As I've said previously, the issue is about comparing symphonies with each other at all, not with Sib 5 specifically. I don't go for the fine-grained ranking that some undertake here.



Kreisler jr said:


> For a clearer example of a piece of modest ambition from that time, take Prokofiev's Symphonie Classique. The point further above was that a very ambitious piece that is overall successful can be greater despite some flaws than a perfect little gem.


Yes, I get the whole "modest" thing. It's just that you were the one comparing the two symphonies and implied that the LVB was better because it achieved its ambitions (and was 10 times etc etc).



marlow said:


> But they will not get as many marks as a gymnast who sets out an ambitious program and almost achieves it.


No, the method of evaluating the worth of a symphony (or chaconne, or mass) is not to be compared with scoring a gymnastic routine.
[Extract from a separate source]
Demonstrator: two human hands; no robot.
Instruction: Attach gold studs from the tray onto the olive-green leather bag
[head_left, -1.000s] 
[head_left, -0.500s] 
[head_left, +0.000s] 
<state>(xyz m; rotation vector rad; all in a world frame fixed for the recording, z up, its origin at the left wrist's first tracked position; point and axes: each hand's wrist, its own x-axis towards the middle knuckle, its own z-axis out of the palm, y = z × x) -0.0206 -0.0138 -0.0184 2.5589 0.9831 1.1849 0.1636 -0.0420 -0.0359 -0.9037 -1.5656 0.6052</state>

I understand that the only comparison you're really making is with the _idea _of "level of difficulty", but it's a misleading comparison because it implies that "level of difficulty" is something that can be quantified in classical music.


----------



## marlow

Forster said:


> As I've said previously, the issue is about comparing symphonies with each other at all, not with Sib 5 specifically. I don't go for the fine-grained ranking that some undertake here.
> 
> Yes, I get the whole "modest" thing. It's just that you were the one comparing the two symphonies and implied that the LVB was better because it achieved its ambitions (and was 10 times etc etc).
> 
> No, the method of evaluating the worth of a symphony (or chaconne, or mass) is not to be compared with scoring a gymnastic routine. I understand that the only comparison you're really making is with the _idea _of "level of difficulty", but it's a misleading comparison because it implies that "level of difficulty" is something that can be quantified in classical music.


But the problem is you have made a similar comparison yourself earlier


----------



## Forster

marlow said:


> But the problem is you have made a similar comparison yourself earlier


Well you might show me where. Thanks.


----------



## arpeggio

The situation is this (I know many of us have made this point before and we will be accused of being redundant), no matter how great a work of art is, there will be those who think it is overated.


----------



## pianozach

arpeggio said:


> The situation is this (I know many of us have made this point before and we will be accused of being redundant), no matter how great a work of art is, there will be those who think it is overated.


And _THAT_ is human nature. Whenever there is something great, or beautiful, or respected, there will be those that get great joy from knocking it off its pedestal, using insults, criticism, sarcasm, mocking it, belittling it, even making up false stories to besmirch its legacy.


----------



## janxharris

Kreisler jr said:


> No, unless you want to mainly criticize poor phrasing by someone writing in a second language. I did not want to use modest as euphemism for "mediocre" but for "less ambitious".
> If you don't hear that Sibelius' 5th is rather modest compared to Beethoven's 9th or Mahler's 6th or some contemporary Debussy or Schoenberg, you need to listen to more music. Besides obvious but secondary things like overall scope, one would have to go quite deeply into things (and I could and would not want to do this with a Sibelius piece, I don't much care for anyway).
> 
> For a clearer example of a piece of modest ambition from that time, take Prokofiev's Symphonie Classique. The point further above was that a very ambitious piece that is overall successful can be greater despite some flaws than a perfect little gem.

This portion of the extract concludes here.